Task to carry out: Copy out the data so that nothing differs from the original.

Items listed in a dataset:
• • • •

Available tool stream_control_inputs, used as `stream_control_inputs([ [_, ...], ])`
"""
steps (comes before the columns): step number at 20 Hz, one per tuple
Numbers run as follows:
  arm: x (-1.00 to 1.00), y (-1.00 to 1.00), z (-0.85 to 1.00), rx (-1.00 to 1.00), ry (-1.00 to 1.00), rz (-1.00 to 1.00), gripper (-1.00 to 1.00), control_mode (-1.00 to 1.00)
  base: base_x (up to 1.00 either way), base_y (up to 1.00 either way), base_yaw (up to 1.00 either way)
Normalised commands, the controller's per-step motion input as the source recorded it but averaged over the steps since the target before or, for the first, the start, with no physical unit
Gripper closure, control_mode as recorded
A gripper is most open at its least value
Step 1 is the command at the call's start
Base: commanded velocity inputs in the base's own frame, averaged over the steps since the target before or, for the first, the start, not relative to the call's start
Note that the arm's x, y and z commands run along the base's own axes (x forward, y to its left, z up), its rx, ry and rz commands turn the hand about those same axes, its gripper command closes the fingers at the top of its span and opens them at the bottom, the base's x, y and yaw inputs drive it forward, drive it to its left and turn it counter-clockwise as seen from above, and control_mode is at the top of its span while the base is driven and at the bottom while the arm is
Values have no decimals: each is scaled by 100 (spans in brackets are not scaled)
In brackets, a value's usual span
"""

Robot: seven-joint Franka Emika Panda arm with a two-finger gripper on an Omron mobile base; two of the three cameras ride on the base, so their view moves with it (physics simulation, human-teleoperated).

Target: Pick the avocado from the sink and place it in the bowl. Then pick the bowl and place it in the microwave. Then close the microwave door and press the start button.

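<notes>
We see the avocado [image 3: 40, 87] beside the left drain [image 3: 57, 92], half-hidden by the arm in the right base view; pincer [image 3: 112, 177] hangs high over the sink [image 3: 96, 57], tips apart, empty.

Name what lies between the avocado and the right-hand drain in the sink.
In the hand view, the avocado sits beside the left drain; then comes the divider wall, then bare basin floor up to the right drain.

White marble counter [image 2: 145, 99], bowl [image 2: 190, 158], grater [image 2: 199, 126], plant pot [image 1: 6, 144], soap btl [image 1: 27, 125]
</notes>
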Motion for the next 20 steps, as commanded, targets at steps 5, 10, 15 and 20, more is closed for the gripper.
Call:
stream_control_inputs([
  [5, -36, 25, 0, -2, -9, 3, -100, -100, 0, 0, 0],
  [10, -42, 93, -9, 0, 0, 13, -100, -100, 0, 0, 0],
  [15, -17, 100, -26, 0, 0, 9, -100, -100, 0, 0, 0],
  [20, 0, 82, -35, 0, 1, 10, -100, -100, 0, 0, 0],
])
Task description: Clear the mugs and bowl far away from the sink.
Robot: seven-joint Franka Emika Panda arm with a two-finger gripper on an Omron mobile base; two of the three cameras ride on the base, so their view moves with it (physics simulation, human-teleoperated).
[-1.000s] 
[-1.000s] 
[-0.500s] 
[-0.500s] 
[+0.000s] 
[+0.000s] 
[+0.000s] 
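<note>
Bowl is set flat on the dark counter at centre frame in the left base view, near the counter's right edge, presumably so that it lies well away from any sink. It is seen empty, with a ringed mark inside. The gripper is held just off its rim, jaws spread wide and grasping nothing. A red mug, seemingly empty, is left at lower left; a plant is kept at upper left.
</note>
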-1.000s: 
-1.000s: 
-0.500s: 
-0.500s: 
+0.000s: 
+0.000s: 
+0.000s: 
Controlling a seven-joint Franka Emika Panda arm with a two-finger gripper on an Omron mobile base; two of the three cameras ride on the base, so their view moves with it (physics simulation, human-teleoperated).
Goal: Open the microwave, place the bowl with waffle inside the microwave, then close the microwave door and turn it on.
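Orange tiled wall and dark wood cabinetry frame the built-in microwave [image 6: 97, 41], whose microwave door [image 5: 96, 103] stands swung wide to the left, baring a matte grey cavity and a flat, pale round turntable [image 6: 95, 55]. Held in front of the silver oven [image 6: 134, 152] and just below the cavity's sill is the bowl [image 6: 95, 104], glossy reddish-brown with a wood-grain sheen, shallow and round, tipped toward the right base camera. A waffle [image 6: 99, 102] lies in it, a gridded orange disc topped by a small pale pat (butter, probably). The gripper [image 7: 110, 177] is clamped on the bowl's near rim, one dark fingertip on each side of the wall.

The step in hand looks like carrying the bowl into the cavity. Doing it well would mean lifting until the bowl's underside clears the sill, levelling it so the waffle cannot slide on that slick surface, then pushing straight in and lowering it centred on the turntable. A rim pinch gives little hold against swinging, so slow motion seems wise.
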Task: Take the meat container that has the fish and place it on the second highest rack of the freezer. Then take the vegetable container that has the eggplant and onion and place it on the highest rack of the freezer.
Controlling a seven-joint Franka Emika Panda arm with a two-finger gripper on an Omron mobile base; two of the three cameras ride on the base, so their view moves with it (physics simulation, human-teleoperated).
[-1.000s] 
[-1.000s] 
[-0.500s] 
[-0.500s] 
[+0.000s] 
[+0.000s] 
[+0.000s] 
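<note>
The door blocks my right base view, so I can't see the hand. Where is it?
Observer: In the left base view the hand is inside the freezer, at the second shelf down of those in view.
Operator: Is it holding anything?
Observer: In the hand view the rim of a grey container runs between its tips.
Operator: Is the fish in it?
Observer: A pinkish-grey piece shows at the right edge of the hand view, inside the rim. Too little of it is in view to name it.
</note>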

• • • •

Written answer:
Available tool stream_control_inputs, used as `stream_control_inputs([ [_, ...], ])`
"""
steps (comes before the columns): step number at 20 Hz, one per tuple
Numbers run as follows:
  arm: x (-1.00 to 1.00), y (-1.00 to 1.00), z (-0.85 to 1.00), rx (-1.00 to 1.00), ry (-1.00 to 1.00), rz (-1.00 to 1.00), gripper (-1.00 to 1.00), control_mode (-1.00 to 1.00)
  base: base_x (up to 1.00 either way), base_y (up to 1.00 either way), base_yaw (up to 1.00 either way)
Normalised commands, the controller's per-step motion input as the source recorded it but averaged over the steps since the target before or, for the first, the start, with no physical unit
Gripper closure, control_mode as recorded
A gripper is most open at its least value
Step 1 is the command at the call's start
Base: commanded velocity inputs in the base's own frame, averaged over the steps since the target before or, for the first, the start, not relative to the call's start
Note that the arm's x, y and z commands run along the base's own axes (x forward, y to its left, z up), its rx, ry and rz commands turn the hand about those same axes, its gripper command closes the fingers at the top of its span and opens them at the bottom, the base's x, y and yaw inputs drive it forward, drive it to its left and turn it counter-clockwise as seen from above, and control_mode is at the top of its span while the base is driven and at the bottom while the arm is
Values have no decimals: each is scaled by 100 (spans in brackets are not scaled)
In brackets, a value's usual span
"""

Robot: seven-joint Franka Emika Panda arm with a two-finger gripper on an Omron mobile base; two of the three cameras ride on the base, so their view moves with it (physics simulation, human-teleoperated).

Target: Pick the avocado from the sink and place it in the bowl. Then pick the bowl and place it in the microwave. Then close the microwave door and press the start button.

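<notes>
We see the avocado [image 3: 40, 87] beside the left drain [image 3: 57, 92], half-hidden by the arm in the right base view; pincer [image 3: 112, 177] hangs high over the sink [image 3: 96, 57], tips apart, empty.

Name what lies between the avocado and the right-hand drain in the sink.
In the hand view, the avocado sits beside the left drain; then comes the divider wall, then bare basin floor up to the right drain.

White marble counter [image 2: 145, 99], bowl [image 2: 190, 158], grater [image 2: 199, 126], plant pot [image 1: 6, 144], soap btl [image 1: 27, 125]
</notes>
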Motion for the next 20 steps, as commanded, targets at steps 5, 10, 15 and 20, more is closed for the gripper.
Call:
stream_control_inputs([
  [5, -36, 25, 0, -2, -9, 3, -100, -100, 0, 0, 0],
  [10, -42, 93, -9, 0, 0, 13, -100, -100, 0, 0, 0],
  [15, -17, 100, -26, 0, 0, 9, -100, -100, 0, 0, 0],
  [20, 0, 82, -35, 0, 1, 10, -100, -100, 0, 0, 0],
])
Task description: Clear the mugs and bowl far away from the sink.
Robot: seven-joint Franka Emika Panda arm with a two-finger gripper on an Omron mobile base; two of the three cameras ride on the base, so their view moves with it (physics simulation, human-teleoperated).
[-1.000s] 
[-1.000s] 
[-0.500s] 
[-0.500s] 
[+0.000s] 
[+0.000s] 
[+0.000s] 
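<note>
Bowl is set flat on the dark counter at centre frame in the left base view, near the counter's right edge, presumably so that it lies well away from any sink. It is seen empty, with a ringed mark inside. The gripper is held just off its rim, jaws spread wide and grasping nothing. A red mug, seemingly empty, is left at lower left; a plant is kept at upper left.
</note>
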-1.000s: 
-1.000s: 
-0.500s: 
-0.500s: 
+0.000s: 
+0.000s: 
+0.000s: 
Controlling a seven-joint Franka Emika Panda arm with a two-finger gripper on an Omron mobile base; two of the three cameras ride on the base, so their view moves with it (physics simulation, human-teleoperated).
Goal: Open the microwave, place the bowl with waffle inside the microwave, then close the microwave door and turn it on.
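Orange tiled wall and dark wood cabinetry frame the built-in microwave [image 6: 97, 41], whose microwave door [image 5: 96, 103] stands swung wide to the left, baring a matte grey cavity and a flat, pale round turntable [image 6: 95, 55]. Held in front of the silver oven [image 6: 134, 152] and just below the cavity's sill is the bowl [image 6: 95, 104], glossy reddish-brown with a wood-grain sheen, shallow and round, tipped toward the right base camera. A waffle [image 6: 99, 102] lies in it, a gridded orange disc topped by a small pale pat (butter, probably). The gripper [image 7: 110, 177] is clamped on the bowl's near rim, one dark fingertip on each side of the wall.

The step in hand looks like carrying the bowl into the cavity. Doing it well would mean lifting until the bowl's underside clears the sill, levelling it so the waffle cannot slide on that slick surface, then pushing straight in and lowering it centred on the turntable. A rim pinch gives little hold against swinging, so slow motion seems wise.
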Task: Take the meat container that has the fish and place it on the second highest rack of the freezer. Then take the vegetable container that has the eggplant and onion and place it on the highest rack of the freezer.
Controlling a seven-joint Franka Emika Panda arm with a two-finger gripper on an Omron mobile base; two of the three cameras ride on the base, so their view moves with it (physics simulation, human-teleoperated).
[-1.000s] 
[-1.000s] 
[-0.500s] 
[-0.500s] 
[+0.000s] 
[+0.000s] 
[+0.000s] 
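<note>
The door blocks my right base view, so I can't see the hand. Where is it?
Observer: In the left base view the hand is inside the freezer, at the second shelf down of those in view.
Operator: Is it holding anything?
Observer: In the hand view the rim of a grey container runs between its tips.
Operator: Is the fish in it?
Observer: A pinkish-grey piece shows at the right edge of the hand view, inside the rim. Too little of it is in view to name it.
</note>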

This exercise requires nothing more.